Overall, the future urban growth (increase in the proportion of impervious surfaces) needs to be limited in order to reduce the runoff generation potential, and, hence, the risk of urban floods. Additionally, where possible, the current impervious land cover should be converted to natural, permeable surfaces. The increase in permeability (through the use of LID techniques) will help reduce runoff generation and offset the impacts of urbanization and climate change impacts.
In this study, we investigated the effect of climate change and urbanization on urban runoff generation potential using a geospatial framework for three Canadian cities (Toronto, Montreal, and Vancouver). The analysis was performed using a recently developed geospatial index (called HHI) using publicly available data. Four climate change scenarios (base, 2036, 2066, and 2096) and three urbanization scenarios (base land cover, Scenario 1, and Scenario 2) were developed. The HHI was estimated for the three cities for the 12 integrated climate change and urbanization scenarios.
In our study, we showed that climate change increases the mean HHI of the study area while urbanization raises the frequency of HHI. The extent of these changes varied based on the study area. Those with high rainfall intensity (Toronto and Montreal) showed a more significant increase in mean HHI compared with the study area with low rainfall intensity (Vancouver). In addition, the current impermeableness and room for further development within a city affected the extent of increasing the frequency of HHI.
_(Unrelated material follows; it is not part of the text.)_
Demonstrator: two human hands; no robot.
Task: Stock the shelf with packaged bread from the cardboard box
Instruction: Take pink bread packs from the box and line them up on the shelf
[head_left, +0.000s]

The results agree with previous findings on the influence of climate change and urbanization on increasing the runoff and hence, the demand for LID. However, the magnitude of the effect of climate change and urbanization on the HHI varied in each city, which is also in agreement with results of previous studies. For example, in cities such as Toronto and Montreal with high rainfall intensity and low permeability, climate change is a dominant factor compared with urbanization. This is different from Vancouver that has low rainfall intensity climate change and urbanization level. In this city, HHI is sensitive to both factors. We also concluded that Toronto and Montreal have a higher demand for LID and this increases significantly with climate change and urbanization. Vancouver has a lower demand for LID and a lower rate of HHI change with the scenarios. The results of this study provide us with an insight into the contribution and the effect of climate and urbanization on the demand for LID.
These results, and the proposed methods, can be used in flood management, urban planning and for the sustainable development of cities. It is notable that, in addition to the rainfall and urbanization, HHI accounts for hydraulic conductivity, depth to the groundwater, and depth to the soil restrictive layer such as bedrock. In this study, we only investigated the effect of climate and urbanization on HHI and demand for LID, whereas modification of those parameters (hydraulic conductivity and depth to groundwater) in the future is possible and should also be studied.